La loi Grahamfield fût immédiatement abrogée. Les sorciers se remirent tout doucement… L'économie était au plus bas, et la Justice avait besoin de retrouver son sens de la justice. Hermione Weasley-Granger fît dissoudre les assemblées, pour les faire réélire. On fît adopter une charte des droits et libertés fondamentales des sorciers. Les mariages contractés après l'adoption de la loi Grahamfield furent annulés rétroactivement. Tous, sans exceptions. Même celui de Victoire et Teddy qui se remarièrent deux mois après. Et on fît la fête, avec une belle cérémonie, Victoire portait une belle robe blanche et la pièce montée fût excellente. On dansa, on chanta. On pensa à Molly et on versa quelques larmes. Les cheveux de Lucy étaient redevenus bruns, et ils étaient tous libres de se marier, de ne pas se marier, de divorcer, de se remarier, d'avoir un enfant, trois, ou quatre ou aucun.
Scorpius retrouva Rose, habillée d'une belle robe dorée. Elle posa son bouquet de demoiselle d'honneur sur la table et attrapa une coupe de champagne qu'elle but cul sec, d'une seule traite. Cela fît rire Scorpius.
- Article 1 de la Chartre des droits et libertés fondamentales des sorciers : « Tout être humain possède des droits et libertés intrinsèques, destinés à assurer sa protection et son épanouissement. », murmura-t-il arrivé à sa hauteur.
- Article 2, continua Rose. « Les droits et libertés de la personne humaine sont inséparables des droits et libertés d'autrui et du bien-être général ».
- Et je m'en fiche.

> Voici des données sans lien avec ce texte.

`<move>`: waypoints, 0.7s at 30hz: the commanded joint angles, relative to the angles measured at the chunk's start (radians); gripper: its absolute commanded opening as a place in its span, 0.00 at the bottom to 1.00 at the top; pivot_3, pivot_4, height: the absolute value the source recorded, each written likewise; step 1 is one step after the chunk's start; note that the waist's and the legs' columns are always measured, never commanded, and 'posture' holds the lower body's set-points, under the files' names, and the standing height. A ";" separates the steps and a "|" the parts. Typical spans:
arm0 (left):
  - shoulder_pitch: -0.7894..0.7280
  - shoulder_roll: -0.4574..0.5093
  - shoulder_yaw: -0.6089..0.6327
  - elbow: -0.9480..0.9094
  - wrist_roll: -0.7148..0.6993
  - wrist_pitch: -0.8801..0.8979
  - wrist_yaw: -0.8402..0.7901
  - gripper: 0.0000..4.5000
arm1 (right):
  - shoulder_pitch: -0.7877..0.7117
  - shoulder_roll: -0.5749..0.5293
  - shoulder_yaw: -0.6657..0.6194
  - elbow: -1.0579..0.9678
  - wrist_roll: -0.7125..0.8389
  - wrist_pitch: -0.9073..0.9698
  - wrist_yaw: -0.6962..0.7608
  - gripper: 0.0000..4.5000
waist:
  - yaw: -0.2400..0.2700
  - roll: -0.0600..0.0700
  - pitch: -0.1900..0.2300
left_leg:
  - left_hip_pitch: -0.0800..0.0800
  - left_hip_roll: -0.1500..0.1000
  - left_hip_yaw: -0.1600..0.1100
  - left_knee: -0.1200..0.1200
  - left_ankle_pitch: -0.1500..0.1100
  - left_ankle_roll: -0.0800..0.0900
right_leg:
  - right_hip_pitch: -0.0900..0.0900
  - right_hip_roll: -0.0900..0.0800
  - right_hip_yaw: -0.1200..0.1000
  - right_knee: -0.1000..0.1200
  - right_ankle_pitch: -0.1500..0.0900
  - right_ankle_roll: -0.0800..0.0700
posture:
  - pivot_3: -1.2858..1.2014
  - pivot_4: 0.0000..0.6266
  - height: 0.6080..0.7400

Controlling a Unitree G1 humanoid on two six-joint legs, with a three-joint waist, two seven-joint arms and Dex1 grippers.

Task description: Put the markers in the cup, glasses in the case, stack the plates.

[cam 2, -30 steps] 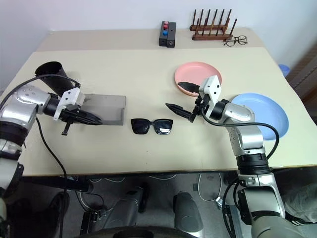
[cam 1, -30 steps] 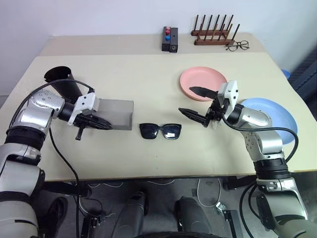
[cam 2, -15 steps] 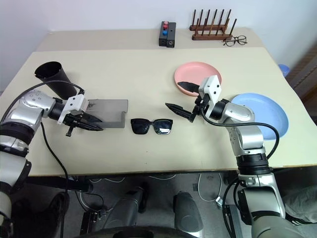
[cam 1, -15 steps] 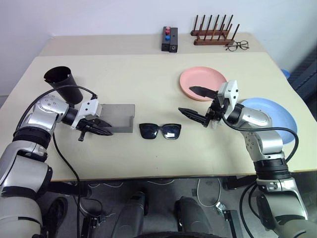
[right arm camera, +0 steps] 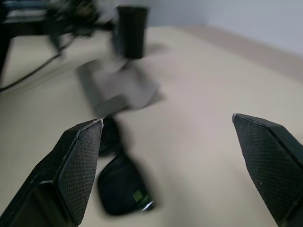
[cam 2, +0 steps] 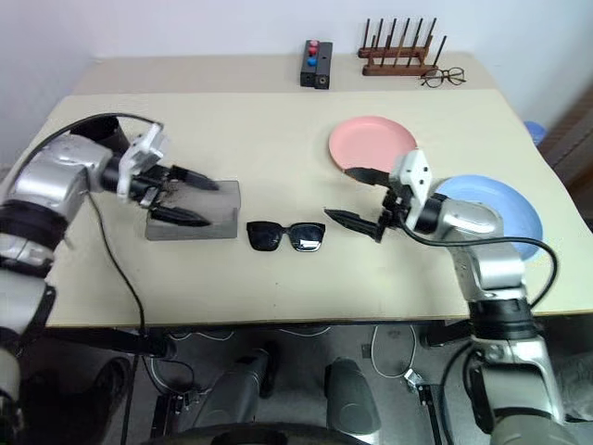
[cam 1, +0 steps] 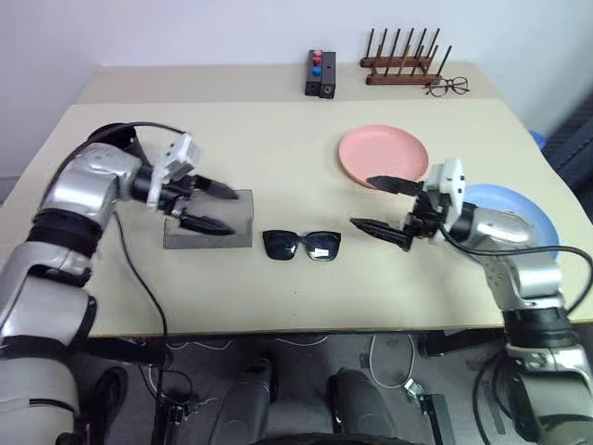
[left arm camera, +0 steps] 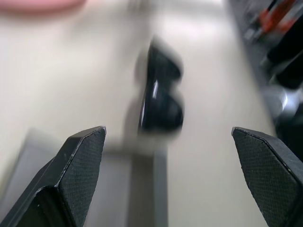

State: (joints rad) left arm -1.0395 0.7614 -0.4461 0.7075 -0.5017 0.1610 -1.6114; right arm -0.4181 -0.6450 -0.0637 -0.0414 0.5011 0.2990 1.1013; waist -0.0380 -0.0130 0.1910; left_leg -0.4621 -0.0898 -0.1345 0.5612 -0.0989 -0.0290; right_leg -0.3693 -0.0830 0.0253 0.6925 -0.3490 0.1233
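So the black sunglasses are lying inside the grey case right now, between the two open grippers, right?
Not inside. In the left eye view the sunglasses lie on the table beside the grey case, between the open left gripper and right gripper.

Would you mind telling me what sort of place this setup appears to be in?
Probably a robotics lab or test room: a plain beige table against a bare wall, staged props like a wooden rack and a button box, cables underneath.
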 commanded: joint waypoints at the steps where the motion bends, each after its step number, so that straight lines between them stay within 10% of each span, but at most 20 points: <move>1: -0.046 -0.100 0.027 0.073 0.091 -0.061 -0.003 0.98 | 0.047 -0.051 -0.044 -0.086 0.032 0.021 0.023 1.00 | 0.000 0.000 0.000 | 0.000 0.000 0.000 0.000 0.000 0.000 | 0.000 0.000 0.000 0.000 0.000 0.000 | 0.52 0.24 1.00; 21: -0.218 -0.473 0.067 0.559 0.533 -0.359 0.074 0.98 | 0.240 -0.086 -0.110 -0.274 0.023 0.042 -0.150 1.00 | -0.001 -0.002 0.001 | -0.002 -0.001 0.000 0.001 -0.001 0.001 | 0.000 -0.001 -0.002 -0.001 0.000 0.001 | 0.52 0.24 1.00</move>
State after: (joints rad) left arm -1.2230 0.2953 -0.4072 1.2653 0.0183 -0.2021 -1.5459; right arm -0.1777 -0.7252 -0.1423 -0.2752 0.5143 0.3428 0.9605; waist -0.0390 -0.0149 0.1921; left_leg -0.4637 -0.0905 -0.1343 0.5622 -0.0995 -0.0280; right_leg -0.3694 -0.0838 0.0235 0.6914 -0.3488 0.1239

Parce que je n'ai toujours pas besoin d'une loi pour t'aimer.
Il l'admira. Elle lui sourit. Et ils dansèrent eux aussi, à leur façon :
- On est libre de se marier maintenant, déclara joyeusement la rousse.
- Mais on est aussi libre de ne pas le faire…
C'étaient à eux, de vivre avec leurs choix, leurs erreurs et leurs espoirs. Parce que nécessité n'avait point de loi, et qu'elle n'en aurait jamais plus.